Try it:
Reproduce every line of the material, exactly as given.
*** Given material ***
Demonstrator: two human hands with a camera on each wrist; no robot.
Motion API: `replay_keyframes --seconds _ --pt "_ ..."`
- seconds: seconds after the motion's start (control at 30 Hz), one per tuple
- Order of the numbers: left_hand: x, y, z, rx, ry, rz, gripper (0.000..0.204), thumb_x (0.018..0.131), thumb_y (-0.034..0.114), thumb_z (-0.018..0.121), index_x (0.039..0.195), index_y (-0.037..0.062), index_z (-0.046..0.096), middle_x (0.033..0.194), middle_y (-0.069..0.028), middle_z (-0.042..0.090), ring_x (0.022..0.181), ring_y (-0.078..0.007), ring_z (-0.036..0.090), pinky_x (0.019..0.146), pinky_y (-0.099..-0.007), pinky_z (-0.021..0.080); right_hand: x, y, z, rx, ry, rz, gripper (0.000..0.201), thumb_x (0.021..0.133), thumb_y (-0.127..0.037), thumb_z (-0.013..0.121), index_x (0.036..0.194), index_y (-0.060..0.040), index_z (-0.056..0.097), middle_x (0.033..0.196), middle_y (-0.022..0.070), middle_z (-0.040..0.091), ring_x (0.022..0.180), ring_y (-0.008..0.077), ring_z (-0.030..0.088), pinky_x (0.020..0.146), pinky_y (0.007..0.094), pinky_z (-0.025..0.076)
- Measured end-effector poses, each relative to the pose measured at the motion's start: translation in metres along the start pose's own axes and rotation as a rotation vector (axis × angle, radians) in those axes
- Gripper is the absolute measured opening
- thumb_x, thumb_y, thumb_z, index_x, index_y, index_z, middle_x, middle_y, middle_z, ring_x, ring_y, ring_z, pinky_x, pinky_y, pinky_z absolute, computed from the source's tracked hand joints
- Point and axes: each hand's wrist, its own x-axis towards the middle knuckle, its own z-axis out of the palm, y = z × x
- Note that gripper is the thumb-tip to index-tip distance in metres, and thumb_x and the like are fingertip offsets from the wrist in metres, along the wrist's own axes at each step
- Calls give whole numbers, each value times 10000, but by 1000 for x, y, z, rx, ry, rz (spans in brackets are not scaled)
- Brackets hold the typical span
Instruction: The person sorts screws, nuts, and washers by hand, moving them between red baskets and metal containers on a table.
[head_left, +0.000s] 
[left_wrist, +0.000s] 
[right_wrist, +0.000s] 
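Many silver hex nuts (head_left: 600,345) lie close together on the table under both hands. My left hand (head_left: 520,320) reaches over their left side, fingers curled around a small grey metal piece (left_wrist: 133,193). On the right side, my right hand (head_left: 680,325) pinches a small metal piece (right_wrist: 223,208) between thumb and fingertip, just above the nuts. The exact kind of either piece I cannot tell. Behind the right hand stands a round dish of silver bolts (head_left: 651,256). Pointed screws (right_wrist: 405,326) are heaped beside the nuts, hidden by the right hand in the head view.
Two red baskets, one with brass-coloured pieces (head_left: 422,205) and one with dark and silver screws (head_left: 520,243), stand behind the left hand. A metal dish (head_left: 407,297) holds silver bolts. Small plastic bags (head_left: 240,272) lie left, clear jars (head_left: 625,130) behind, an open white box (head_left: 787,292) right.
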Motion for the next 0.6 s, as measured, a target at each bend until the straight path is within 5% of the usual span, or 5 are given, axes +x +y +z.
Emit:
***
Output for this exercise:
Demonstrator: two human hands with a camera on each wrist; no robot.
Motion API: `replay_keyframes --seconds _ --pt "_ ..."`
- seconds: seconds after the motion's start (control at 30 Hz), one per tuple
- Order of the numbers: left_hand: x, y, z, rx, ry, rz, gripper (0.000..0.204), thumb_x (0.018..0.131), thumb_y (-0.034..0.114), thumb_z (-0.018..0.121), index_x (0.039..0.195), index_y (-0.037..0.062), index_z (-0.046..0.096), middle_x (0.033..0.194), middle_y (-0.069..0.028), middle_z (-0.042..0.090), ring_x (0.022..0.181), ring_y (-0.078..0.007), ring_z (-0.036..0.090), pinky_x (0.019..0.146), pinky_y (-0.099..-0.007), pinky_z (-0.021..0.080); right_hand: x, y, z, rx, ry, rz, gripper (0.000..0.201), thumb_x (0.021..0.133), thumb_y (-0.127..0.037), thumb_z (-0.013..0.121), index_x (0.036..0.194), index_y (-0.060..0.040), index_z (-0.056..0.097), middle_x (0.033..0.196), middle_y (-0.022..0.070), middle_z (-0.040..0.091), ring_x (0.022..0.180), ring_y (-0.008..0.077), ring_z (-0.030..0.088), pinky_x (0.020..0.146), pinky_y (0.007..0.094), pinky_z (-0.025..0.076)
- Measured end-effector poses, each relative to the pose measured at the motion's start: translation in metres along the start pose's own axes and rotation as a rotation vector (axis × angle, radians) in those axes
- Gripper is the absolute measured opening
- thumb_x, thumb_y, thumb_z, index_x, index_y, index_z, middle_x, middle_y, middle_z, ring_x, ring_y, ring_z, pinky_x, pinky_y, pinky_z absolute, computed from the source's tracked hand joints
- Point and axes: each hand's wrist, its own x-axis towards the middle knuckle, its own z-axis out of the palm, y = z × x
- Note that gripper is the thumb-tip to index-tip distance in metres, and thumb_x and the like are fingertip offsets from the wrist in metres, along the wrist's own axes at each step
- Calls give whole numbers, each value times 10000, but by 1000 for x, y, z, rx, ry, rz (spans in brackets are not scaled)
- Brackets hold the typical span
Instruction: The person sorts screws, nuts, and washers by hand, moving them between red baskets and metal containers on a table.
[head_left, +0.000s] 
[left_wrist, +0.000s] 
[right_wrist, +0.000s] 
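Many silver hex nuts (head_left: 600,345) lie close together on the table under both hands. My left hand (head_left: 520,320) reaches over their left side, fingers curled around a small grey metal piece (left_wrist: 133,193). On the right side, my right hand (head_left: 680,325) pinches a small metal piece (right_wrist: 223,208) between thumb and fingertip, just above the nuts. The exact kind of either piece I cannot tell. Behind the right hand stands a round dish of silver bolts (head_left: 651,256). Pointed screws (right_wrist: 405,326) are heaped beside the nuts, hidden by the right hand in the head view.
Two red baskets, one with brass-coloured pieces (head_left: 422,205) and one with dark and silver screws (head_left: 520,243), stand behind the left hand. A metal dish (head_left: 407,297) holds silver bolts. Small plastic bags (head_left: 240,272) lie left, clear jars (head_left: 625,130) behind, an open white box (head_left: 787,292) right.
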Motion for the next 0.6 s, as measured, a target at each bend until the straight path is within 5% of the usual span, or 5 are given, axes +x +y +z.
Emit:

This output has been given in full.